Every line of the material below should be repeated exactly.

[DATA BLOCK]

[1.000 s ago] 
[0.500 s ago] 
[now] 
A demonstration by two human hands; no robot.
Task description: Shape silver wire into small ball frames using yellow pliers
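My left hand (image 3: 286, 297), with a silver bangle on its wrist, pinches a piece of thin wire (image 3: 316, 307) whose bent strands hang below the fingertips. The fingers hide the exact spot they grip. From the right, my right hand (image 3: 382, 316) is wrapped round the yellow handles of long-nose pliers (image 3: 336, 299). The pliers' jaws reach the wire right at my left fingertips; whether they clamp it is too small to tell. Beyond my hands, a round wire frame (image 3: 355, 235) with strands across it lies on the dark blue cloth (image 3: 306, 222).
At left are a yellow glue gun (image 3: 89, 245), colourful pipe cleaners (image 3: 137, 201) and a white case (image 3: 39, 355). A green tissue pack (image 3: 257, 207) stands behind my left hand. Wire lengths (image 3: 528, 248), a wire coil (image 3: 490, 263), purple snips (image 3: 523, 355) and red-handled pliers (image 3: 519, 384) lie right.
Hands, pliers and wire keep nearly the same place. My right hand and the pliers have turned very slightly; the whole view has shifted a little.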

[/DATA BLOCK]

=== SOLUTION BELOW ===
[1.000 s ago] 
[0.500 s ago] 
[now] 
A demonstration by two human hands; no robot.
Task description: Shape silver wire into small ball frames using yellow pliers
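My left hand (image 3: 286, 297), with a silver bangle on its wrist, pinches a piece of thin wire (image 3: 316, 307) whose bent strands hang below the fingertips. The fingers hide the exact spot they grip. From the right, my right hand (image 3: 382, 316) is wrapped round the yellow handles of long-nose pliers (image 3: 336, 299). The pliers' jaws reach the wire right at my left fingertips; whether they clamp it is too small to tell. Beyond my hands, a round wire frame (image 3: 355, 235) with strands across it lies on the dark blue cloth (image 3: 306, 222).
At left are a yellow glue gun (image 3: 89, 245), colourful pipe cleaners (image 3: 137, 201) and a white case (image 3: 39, 355). A green tissue pack (image 3: 257, 207) stands behind my left hand. Wire lengths (image 3: 528, 248), a wire coil (image 3: 490, 263), purple snips (image 3: 523, 355) and red-handled pliers (image 3: 519, 384) lie right.
Hands, pliers and wire keep nearly the same place. My right hand and the pliers have turned very slightly; the whole view has shifted a little.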

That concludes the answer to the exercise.